In 2021 Brightening House entered into a settlement agreement with the California Energy Commission for failing to comply with California's Title 20 requirement that fau­cets and showers meet certain maximum flow rate requirements. The company agreed to a reduced fine of $43,406 USD payable in monthly installments of $5,425.75.

It also agreed to take each of the following actions for any and all regulated fau­cets and showers it will sell or offer for sale in California:

a. Test all basic models, utilizing the applicable test method, to ensure conformance with the Appliance Efficiency Regulations.
b. Certify all basic models in MAEDbS, and ensure listings are kept current and up to date.
c. Use a new model number for any of the basic models … that have been redesigned to meet energy efficiency standards.
d. Add the required marking to each unit.

Comparable Faucets

Faucets made in Asia comparable to Boyel Living in quality with the same or a better warranty, but not necessarily comparable for design or price, include

Conclusions: Boyel Living

With all of the choices available in the marketplace of safe, certified fau­cets (as shown in the listing above), there is no earthly reason to risk your family's health or possible fines and civil penalties by buying and installing any Boy­el Liv­ing fau­cet except the fau­cets shown in the certified fau­cets table, above.
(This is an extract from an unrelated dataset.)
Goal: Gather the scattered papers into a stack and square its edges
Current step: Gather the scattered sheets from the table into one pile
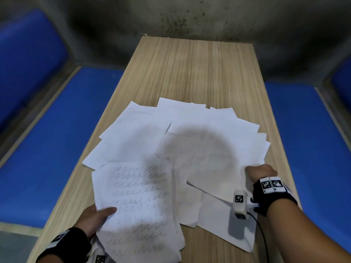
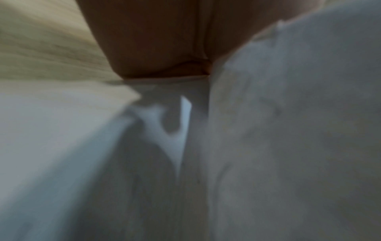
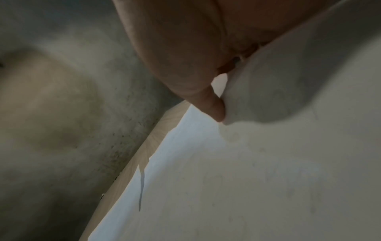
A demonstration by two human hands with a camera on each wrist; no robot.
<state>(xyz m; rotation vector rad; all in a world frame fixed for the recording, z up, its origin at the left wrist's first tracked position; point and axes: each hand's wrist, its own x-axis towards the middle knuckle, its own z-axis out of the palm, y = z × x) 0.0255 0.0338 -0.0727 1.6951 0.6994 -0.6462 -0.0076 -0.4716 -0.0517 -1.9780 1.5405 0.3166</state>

The company has the potential to become a highly rated provider of reasonable quality faucets at discount prices, but it is far from being ready for prime time at the moment, or even for an initial rating.

A plumber probably will not install an uncertified Boyel Living faucet for you, If you install it yourself and are caught, the very least that will happen is you will have to replace the illegal fau­cet at your expense and possibly pay a small fine. In an increasing number of jurisdictions, however, authorities are taking water quality more seriously and you can go to jail for knowing and intentional violations.